Les Antipolitiques enfin, s’imposent durablement comme la société de défense et de protection du peuple. Parce qu’à aucun moment ils n’ont transigé sur le fond, vacillé quant aux principes, même en s’alliant avec les Amis de la Constitution, ils incarnent le rempart contre le despotisme. Ayant prévenu à maintes reprises les corps institués, ils démontrent qu’ils ne sont pas ces brutes assoiffés de sang que l’on veut bien dépeindre, mais qu’ils sont en capacité de souffler sur les braises lorsque les nécessités l’imposent. Ils savent qu’ils peuvent devenir ainsi une tête de pont pour les Jacobins marseillais dans cette ville aristocratique, mais ils ambitionnent plus. Ces journées insurrectionnelles leur permettent de naître politiquement, c’est-à-dire en-dehors des murs du couvent des Bernardines, d’aller à la rencontre du peuple dont ils sont, pour partie, eux-mêmes issus. En étant ainsi identifiés et en s’imposant comme la société de surveillance et de contrôle des administrations, garante des acquis de la Révolution, partant à la conquête de nouveaux droits, ils sont à même de grandir. Cette naissance brutale leur a apporté une notoriété inattendue, asseyant leur crédibilité et leur authenticité auprès des patriotes : ils reçoivent, dans la foulée des évènements, la visite de tout l’État-Major de la Garde Nationale et déjà, le Colonel Perrin remerciait « la Société pour son zèle infatigable et son patriotisme dans ses fâcheuses circonstances. » Les premières affiliations de sociétés à leur club sont réclamées le 21 décembre, moins de deux semaines après les journées insurrectionnelles. Alors ils cultivent cette popularité, la nourrissent, s’impliquant parfois là où préalablement, on ne les aurait pas attendus. En janvier et mars 1791 par exemple, ils pétitionnaient pour que l’on écrivît à l’Assemblée Nationale concernant l’exécution du projet de canal de Fabre, ingénieur hydraulique. Comme à l’accoutumée, le ton était menaçant, exigeant qu’on leur remette copie de la lettre et de la réponse de l’Assemblée Nationale. Une construction d’intérêt public… les travaux publics.

Le projet de canal de Fabre leur permettait de réclamer que l’on exclût des personnes liées aux anciennes administrations des actions de charité et des travaux publics. Ils ne combattaient pas les seuls contre-révolutionnaires, les Pascalis et les Guiramand, ils affrontaient l’accaparement des mandats par quelques-uns, veillaient à ce que l’on ne fît pas des responsabilités publiques une source d’enrichissement personnel.
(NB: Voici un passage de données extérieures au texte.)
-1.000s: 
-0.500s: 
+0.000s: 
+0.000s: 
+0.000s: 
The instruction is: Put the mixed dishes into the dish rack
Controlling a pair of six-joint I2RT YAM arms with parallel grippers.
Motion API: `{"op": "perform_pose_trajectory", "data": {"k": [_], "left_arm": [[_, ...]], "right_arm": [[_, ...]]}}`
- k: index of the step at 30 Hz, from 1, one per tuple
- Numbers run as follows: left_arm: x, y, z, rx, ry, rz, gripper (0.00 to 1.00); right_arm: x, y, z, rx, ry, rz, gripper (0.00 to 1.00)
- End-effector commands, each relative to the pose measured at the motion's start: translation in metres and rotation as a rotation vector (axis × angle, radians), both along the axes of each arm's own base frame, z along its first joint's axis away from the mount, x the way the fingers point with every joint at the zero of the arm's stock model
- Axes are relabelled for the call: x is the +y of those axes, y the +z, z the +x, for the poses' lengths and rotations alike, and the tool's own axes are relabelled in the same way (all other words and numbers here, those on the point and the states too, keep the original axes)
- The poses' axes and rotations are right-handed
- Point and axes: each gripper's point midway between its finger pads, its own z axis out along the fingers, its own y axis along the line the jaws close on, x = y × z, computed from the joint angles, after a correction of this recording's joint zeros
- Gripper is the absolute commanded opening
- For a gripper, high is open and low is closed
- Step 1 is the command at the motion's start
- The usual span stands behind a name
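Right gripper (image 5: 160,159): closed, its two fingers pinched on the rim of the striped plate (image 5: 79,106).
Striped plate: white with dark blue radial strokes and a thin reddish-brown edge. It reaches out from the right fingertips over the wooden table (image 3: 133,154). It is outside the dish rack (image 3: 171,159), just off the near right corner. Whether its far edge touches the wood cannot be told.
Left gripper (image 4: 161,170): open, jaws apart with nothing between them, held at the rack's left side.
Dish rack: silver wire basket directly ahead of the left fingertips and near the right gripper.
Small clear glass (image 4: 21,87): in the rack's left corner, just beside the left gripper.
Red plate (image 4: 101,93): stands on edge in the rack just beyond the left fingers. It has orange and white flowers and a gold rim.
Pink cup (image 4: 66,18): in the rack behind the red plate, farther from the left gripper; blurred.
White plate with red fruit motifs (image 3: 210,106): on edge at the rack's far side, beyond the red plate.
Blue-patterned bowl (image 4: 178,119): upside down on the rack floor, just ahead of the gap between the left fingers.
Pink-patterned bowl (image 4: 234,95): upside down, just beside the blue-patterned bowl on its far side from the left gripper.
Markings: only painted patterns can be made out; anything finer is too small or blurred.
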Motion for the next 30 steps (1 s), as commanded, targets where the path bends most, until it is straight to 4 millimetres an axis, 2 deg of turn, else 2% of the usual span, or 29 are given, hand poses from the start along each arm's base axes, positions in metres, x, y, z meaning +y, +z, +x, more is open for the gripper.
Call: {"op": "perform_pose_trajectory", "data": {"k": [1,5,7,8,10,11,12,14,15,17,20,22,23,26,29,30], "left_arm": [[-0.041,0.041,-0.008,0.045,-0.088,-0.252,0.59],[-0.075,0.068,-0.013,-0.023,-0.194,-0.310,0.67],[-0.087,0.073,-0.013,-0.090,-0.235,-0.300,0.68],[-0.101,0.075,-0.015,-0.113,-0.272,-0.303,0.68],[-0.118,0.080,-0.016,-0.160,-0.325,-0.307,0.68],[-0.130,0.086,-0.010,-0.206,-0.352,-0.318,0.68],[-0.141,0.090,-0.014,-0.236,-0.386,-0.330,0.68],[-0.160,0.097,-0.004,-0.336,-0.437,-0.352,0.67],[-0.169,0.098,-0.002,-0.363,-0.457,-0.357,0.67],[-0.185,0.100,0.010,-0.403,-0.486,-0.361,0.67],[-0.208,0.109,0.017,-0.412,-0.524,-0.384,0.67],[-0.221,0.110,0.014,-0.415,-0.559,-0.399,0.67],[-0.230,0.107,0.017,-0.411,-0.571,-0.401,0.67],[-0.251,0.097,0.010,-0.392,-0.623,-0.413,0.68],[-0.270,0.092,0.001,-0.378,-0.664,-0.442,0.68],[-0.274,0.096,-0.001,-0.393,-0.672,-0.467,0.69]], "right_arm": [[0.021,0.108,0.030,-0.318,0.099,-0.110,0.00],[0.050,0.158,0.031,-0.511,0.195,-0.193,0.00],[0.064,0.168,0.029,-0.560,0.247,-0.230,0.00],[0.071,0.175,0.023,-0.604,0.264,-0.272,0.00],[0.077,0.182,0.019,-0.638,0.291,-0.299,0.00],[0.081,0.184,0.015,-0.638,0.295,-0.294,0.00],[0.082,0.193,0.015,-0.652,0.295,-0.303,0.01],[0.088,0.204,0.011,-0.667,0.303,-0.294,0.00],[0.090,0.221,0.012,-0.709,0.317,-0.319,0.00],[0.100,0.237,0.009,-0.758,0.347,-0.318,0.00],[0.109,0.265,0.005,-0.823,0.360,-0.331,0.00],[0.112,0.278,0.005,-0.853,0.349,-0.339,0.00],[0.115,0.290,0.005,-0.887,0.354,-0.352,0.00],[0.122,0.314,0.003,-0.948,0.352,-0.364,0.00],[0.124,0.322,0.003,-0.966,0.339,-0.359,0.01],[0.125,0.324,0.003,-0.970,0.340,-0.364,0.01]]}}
Le 5 avril 1791, ils délibéraient comme suit : « La Société considérant en outre que d’après les décrets de l’Assemblée Nationale un seul homme ne pouvait pas posséder plusieurs charges de l’État, et voyant à regret que le Sieur Lance homme a souhaité en posséder trois, [à] savoir le marché, l’inspection des pavés et des fanaux qui pourraient servir à nourrir trois familles, a délibéré que pétition serait faite à la municipalité afin que le Dit Sieur Lance soit destitué au moins de deux de ces places et principalement de celle du marché . »

Les Antipolitiques, par leur probité, l’intransigeance de leur conviction et la radicalité dans leur combat, étaient à Aix, depuis ce 12 décembre 1790, le seul organe institué pour le peuple.

 

Article rédigé à partir de Jean-Baptiste Chikhi-Budjeia, Les Antipolitiques d’Aix, première période, 1er novembre 1790-10 août 1792, Mémoire de recherche de Master I, dir. Marc Belissa, Université Paris Nanterre, 2019, 179 p.